Day 41: Friends on the Road

I won’t lie to you — after 30 miles, I woke up a little stiff. The night had been a tiny bit colder than I might have liked (I am still cowboy camping), but the sun rose and scorched me out of my sleep bright and early. At 6.30am I was too darn hot, and woke up Rainbow Dash, for the first time in our hundreds of miles. I felt bad, but also kind of awesome for waking up first.
We headed up the trail, me stumbling behind, trying to call Capital One while trudging ever upward in ever deepening sand. Sometimes you just have to take a break from this glorious reality to deal with grownup, normal people, boring bill things. And sometimes you have to dash from spot to spot to try and find the right combination for serviceable service. I am not, as you have probably gathered, one of those off the grid hikers, bless them. 

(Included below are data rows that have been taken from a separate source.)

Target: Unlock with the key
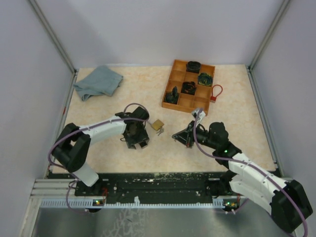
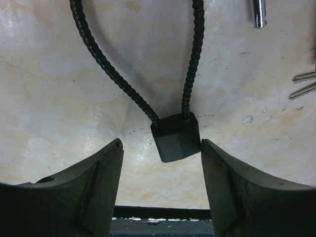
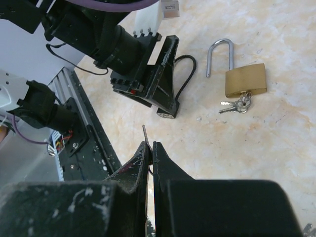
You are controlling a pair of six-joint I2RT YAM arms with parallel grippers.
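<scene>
Jaws: left gripper [image 2: 161, 144] wide around black block [image 2: 175, 137], right gripper [image 3: 150, 146] closed.

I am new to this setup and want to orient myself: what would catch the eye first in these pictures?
The brass padlock lies on the table between the arms, its shackle swung open and keys in its base. The left gripper stands open around a black cable lock, while the right gripper is shut on a thin metal strip.
</scene>
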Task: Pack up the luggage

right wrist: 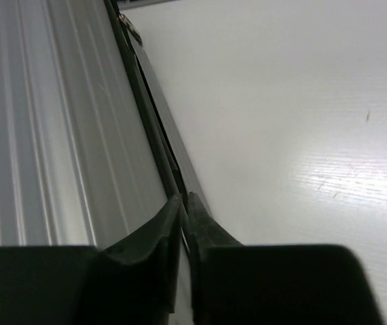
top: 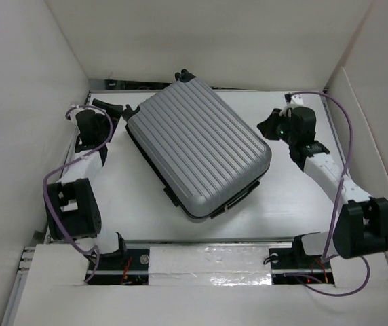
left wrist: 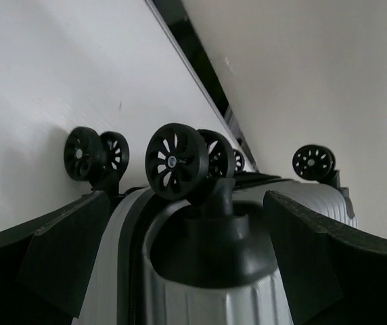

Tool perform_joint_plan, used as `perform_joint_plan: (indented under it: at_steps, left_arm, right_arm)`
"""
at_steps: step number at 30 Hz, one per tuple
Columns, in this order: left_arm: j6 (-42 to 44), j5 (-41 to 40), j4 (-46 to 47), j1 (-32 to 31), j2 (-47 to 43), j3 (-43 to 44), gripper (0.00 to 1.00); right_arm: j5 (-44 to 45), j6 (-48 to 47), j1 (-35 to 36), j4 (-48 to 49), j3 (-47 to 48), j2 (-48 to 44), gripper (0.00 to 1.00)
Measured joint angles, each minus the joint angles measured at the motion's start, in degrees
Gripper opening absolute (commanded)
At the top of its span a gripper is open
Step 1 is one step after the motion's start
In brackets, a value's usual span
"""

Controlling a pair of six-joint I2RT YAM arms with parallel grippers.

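Observation:
The luggage is a silver-grey ribbed hard-shell suitcase lying shut and flat, set diagonally on the white table. My left gripper stands open at its far-left corner. In the left wrist view its fingers flank the shell just below a black spinner wheel, without touching it. My right gripper is at the suitcase's right side. In the right wrist view it is shut, its tips against the dark seam between the shell halves. Whether anything is pinched there I cannot tell.
White enclosure walls stand close on the left, back and right. A black handle sticks out of the suitcase's near edge. Purple cables loop off both arms. A white board covers the front rail between the arm bases.

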Motion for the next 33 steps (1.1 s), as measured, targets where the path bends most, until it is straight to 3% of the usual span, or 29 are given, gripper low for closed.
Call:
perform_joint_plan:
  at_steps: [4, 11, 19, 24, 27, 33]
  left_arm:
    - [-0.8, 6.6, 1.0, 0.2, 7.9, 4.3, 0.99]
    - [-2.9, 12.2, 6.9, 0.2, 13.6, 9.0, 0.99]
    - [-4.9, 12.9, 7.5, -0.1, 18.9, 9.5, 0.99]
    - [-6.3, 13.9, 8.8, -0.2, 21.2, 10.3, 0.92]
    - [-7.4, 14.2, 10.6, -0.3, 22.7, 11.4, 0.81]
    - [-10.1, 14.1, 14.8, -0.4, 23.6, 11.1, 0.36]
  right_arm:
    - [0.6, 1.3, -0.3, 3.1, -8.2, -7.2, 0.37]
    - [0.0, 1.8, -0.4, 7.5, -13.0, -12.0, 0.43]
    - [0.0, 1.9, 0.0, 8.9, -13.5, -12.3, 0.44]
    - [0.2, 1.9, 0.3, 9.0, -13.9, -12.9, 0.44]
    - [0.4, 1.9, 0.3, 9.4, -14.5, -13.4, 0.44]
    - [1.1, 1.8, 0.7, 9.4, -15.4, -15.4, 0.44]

 I tripped along, getting hotter and hotter and wetter and wetter as the morning was blazed into the afternoon. I flipped on the last of The Hobbit as I picked my way through this real desert — with scarce bushes, occasional joshua trees, and poor lizards (I can’t imagine how anything lives out here). The dwarves made everything terrible and I looked at the black burns that engulfed all the trees. Bilbo was lost and found and I felt the pain in my feet grow. Gandalf brought our good hobbit home and I wondered how I have changed and will change.

“Gandalf looked at him. “My dear Bilbo!” he said. “Something is the matter with you! You are not the hobbit that you were.”” 

 As the day grew weary with age, so did I. The blister that had sprung up between my toes yesterday doubled in size and then popped with a glorious, stinging pain. The small bones in my feet, such warriors yesterday, became peevish with the miles and called out regularly for rests.

“Come now, you boor,” they crowed at me, “we must stop this madness sometime!”  

But we didn’t, and onward we stomped, down and down toward a tiny highway far in the distance. The windmills, thousands of them, swung slowly all around us. There were short blue ones and tall white ones, two bladed beasts and traditional three bladed machines, some old as dirt and others looking new as the day. I have been told that your heart can beat out of whack from the low level frequencies, and I listened to my heart and wondered if it was okay.

I was moving into a dark hole of a mood — wondering how I would ever get the cold Arizona Iced Tea and red Gatorade and guacamole that I desperately needed. I was sucking on Lifesavers that I had carried all the way from Idyllwild (mile 400 miles ago), sacred candies that a trail angel had given me for the desert. They tasted better than everything in the world. But afterward, I was still in the desert feeling awfully sorry for myself.   

 We made it out alive (no strangely exploding hearts) and got a ride into Mojave, which is a place that everyone loves to hate (like New Jersey, perhaps?), by 5.30pm. I was right in time for my meeting!

But alas, nothing is simple, and we had been dropped off at the Motel 6 1.4 miles from the Motel 6 I had meant to go to! Google told me it would take 27 minutes, but I flew there, strengthened by my grocery store goodies: cold coconut water and oddly fizzy fresh fruit and Starbucks cold coffee drinks and guacamole in my pack. I dashed around a crazy man talking to himself on these crazy railroad tracks that went right through the sidewalk, thinking he must have thought I was one of his kind with seven days of filth caked on me. But I made it with food and 15 minutes to shoot the breeze with the first friend that arrived.

After my hour and a half with my unlikely group of new compatriots, one offered me a ride home for the night. We picked Rainbow Dash up from the grass outside a gas station where she was being mistaken for a train hopper by a real train hobo! She got in the massive old Jeep, and our driver told us about his days riding trains, and the place underneath where you can get out of the wind. He said we were hobos just like he was, and we puffed up with pride.

At last we were back trail side, eating spicy guacamole with old couscous and ready to slip into dreams fast so another day can rise and we can discover what magic comes next.